Print, exactly as they appear in the listing below, the lines from the line with "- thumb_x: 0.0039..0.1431" to the line with "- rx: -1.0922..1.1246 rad", with both end lines kept.

Data below below:

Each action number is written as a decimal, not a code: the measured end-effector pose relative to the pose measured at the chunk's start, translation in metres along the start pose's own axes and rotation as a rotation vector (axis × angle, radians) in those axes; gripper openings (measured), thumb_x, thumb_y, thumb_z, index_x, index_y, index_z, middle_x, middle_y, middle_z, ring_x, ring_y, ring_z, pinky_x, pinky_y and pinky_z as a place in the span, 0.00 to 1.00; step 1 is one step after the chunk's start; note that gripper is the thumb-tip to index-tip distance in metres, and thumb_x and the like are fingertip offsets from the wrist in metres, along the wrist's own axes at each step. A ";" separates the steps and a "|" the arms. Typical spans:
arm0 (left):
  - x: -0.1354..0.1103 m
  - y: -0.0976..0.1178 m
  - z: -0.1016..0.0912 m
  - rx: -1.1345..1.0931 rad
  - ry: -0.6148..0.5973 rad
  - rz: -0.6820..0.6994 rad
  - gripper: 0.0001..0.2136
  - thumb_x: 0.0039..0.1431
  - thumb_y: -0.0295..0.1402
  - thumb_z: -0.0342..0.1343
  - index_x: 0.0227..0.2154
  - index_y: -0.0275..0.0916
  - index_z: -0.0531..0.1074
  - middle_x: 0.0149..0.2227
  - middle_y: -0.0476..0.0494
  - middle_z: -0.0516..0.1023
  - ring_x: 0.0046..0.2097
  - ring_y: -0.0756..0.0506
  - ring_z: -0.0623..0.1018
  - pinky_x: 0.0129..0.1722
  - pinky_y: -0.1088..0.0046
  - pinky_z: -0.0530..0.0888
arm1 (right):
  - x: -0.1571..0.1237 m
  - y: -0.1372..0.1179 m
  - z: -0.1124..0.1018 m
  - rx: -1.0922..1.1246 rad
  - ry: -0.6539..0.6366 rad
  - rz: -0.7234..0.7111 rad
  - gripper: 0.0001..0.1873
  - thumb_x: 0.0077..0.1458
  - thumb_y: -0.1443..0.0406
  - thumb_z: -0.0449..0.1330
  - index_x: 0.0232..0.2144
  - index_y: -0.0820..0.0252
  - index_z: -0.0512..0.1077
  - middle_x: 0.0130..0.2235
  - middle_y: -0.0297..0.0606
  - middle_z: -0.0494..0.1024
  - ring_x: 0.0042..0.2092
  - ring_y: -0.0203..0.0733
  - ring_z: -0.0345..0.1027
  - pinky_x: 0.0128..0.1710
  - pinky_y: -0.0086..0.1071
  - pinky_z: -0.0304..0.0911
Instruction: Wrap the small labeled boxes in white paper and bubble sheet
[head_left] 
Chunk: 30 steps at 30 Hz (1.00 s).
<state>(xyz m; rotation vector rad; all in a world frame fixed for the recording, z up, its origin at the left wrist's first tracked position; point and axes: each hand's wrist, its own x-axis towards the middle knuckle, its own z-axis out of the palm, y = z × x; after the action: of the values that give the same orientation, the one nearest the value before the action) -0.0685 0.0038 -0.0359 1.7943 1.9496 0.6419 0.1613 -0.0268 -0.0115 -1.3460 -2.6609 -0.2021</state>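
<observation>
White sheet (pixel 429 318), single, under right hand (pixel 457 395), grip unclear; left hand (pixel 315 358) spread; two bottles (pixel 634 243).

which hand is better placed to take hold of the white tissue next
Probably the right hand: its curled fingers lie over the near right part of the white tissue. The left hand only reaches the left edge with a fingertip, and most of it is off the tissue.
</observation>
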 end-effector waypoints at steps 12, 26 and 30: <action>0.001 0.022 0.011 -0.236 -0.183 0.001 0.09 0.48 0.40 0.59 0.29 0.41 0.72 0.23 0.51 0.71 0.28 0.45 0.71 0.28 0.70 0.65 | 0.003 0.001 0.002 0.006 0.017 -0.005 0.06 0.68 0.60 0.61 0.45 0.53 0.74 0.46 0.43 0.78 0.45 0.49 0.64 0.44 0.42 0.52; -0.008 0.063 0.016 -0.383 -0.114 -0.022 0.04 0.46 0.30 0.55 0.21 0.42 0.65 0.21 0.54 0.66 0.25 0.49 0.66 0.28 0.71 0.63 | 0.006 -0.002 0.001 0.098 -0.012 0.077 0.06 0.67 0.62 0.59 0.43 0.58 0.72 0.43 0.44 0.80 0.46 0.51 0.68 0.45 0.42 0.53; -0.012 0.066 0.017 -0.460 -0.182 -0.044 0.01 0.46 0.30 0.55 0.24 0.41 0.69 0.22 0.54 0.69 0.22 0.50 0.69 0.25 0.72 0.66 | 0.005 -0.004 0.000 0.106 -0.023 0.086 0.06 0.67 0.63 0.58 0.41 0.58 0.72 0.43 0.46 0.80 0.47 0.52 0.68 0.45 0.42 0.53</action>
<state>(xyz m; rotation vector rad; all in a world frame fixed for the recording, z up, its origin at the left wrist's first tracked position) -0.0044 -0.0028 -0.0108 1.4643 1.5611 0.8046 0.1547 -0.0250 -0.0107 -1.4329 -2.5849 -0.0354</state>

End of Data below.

Your solution:
  - thumb_x: 0.0039..0.1431
  - thumb_y: -0.0295..0.1402
  - thumb_z: -0.0342..0.1343
  - index_x: 0.0227..0.2154
  - index_y: -0.0275..0.0916
  - index_z: -0.0531..0.1074
  - middle_x: 0.0149..0.2227
  - middle_y: -0.0476..0.0494
  - middle_z: -0.0516..0.1023
  - ring_x: 0.0046..0.2097
  - ring_y: -0.0756..0.0506
  - ring_z: -0.0623..0.1018
  - pinky_x: 0.0129..0.1722
  - pinky_y: -0.1088..0.0046
  - pinky_z: -0.0530..0.0888
arm1 (right):
  - x: -0.1571..0.1237 m
  - y: -0.1372..0.1179 m
  - z: -0.1124..0.1018 m
  - rx: -1.0922..1.1246 rad

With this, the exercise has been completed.